One summer I noticed a large (3 lbs maybe) smallmouth patrolling an area in about 3 feet of water. I threw everything I had at him and he wouldn't take a thing. I later caught a small rough fish and returned to the area. I hooked the rough fish through the mouth with a single hook and tossed him out. The bass immediately swam up to the fish and sat motionlessly looking at him for what seemed like a solid minute. The bass then swam up to the fish and swallowed him, just like that. In this case I have no doubt that they eyes, fins, and everything else made all the difference.
Posted 25 January 2004 - 12:41 PM
Right on Riverman. When people say stuff to me about how a lure's gotta have eyes to catch fish I just say I take the eyes off my lures because predators key on the weak prey. You can rationalize just about anything if you try hard enough.
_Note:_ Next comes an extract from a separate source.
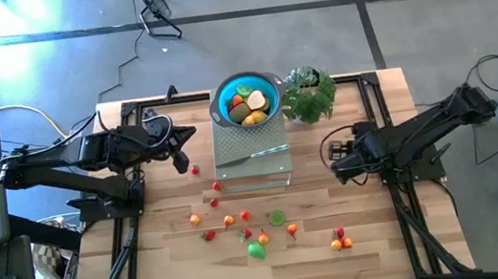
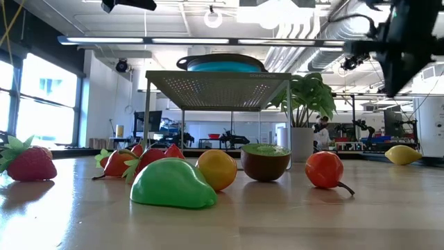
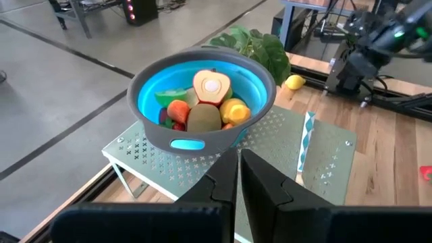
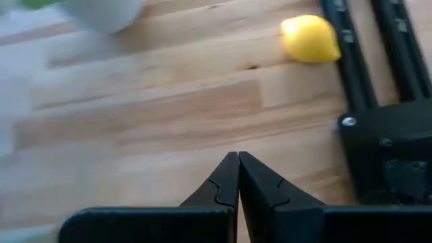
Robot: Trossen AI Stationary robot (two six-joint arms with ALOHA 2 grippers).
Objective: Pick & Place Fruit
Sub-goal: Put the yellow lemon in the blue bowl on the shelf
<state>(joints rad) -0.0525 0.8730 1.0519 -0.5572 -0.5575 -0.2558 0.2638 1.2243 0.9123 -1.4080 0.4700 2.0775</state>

Posted 25 January 2004 - 05:24 PM
Like this > If I throw a flashey lure into a school of BLUE FISH > I'm lucky to get the lure back! It doesen't even need paint> just flash. Now I can't get that action in freshwater so I do what they call "FIN CLIPPING". Customizing the live minnow to swim a certain way in distress and the action outways the EYE action. I guess we might be looking at paint and details like eyes as a way to lure fisherman/woman into buying the lure not really what the fish are thinking. As someone said> they use sences like us, SIGHT,SMELL,Vibration.Just that one of thoes sences is the strongest depending on what kind of fish we are after or the type of water condition that day.
Posted 26 January 2004 - 11:25 PM
I appreciate Riverman's dissertation - sort of a back-to-basics type discussion. Nothing in nature looks anything like a spinnerbait, yet there you are. Also I've heard countless bass pro's say that confidence is more important than lure color. You have the reaction strike, where they just react to flash and movement, then you have the sight-oriented strike, like Riverman's example when the fish seem to study the bait and either swim away or inhale it. We've all seen fish in tanks do that. And if Nathan is right then eyes on a lure will make Mr. Bass a more effective predator of your lure. I just wonder how to make eyes on lures look more realistic to another fish.
Jann makes another good point - but I think you left out voiding the bowels to lighten the load. Has anybody here ever made a lure that mimics bodily functions?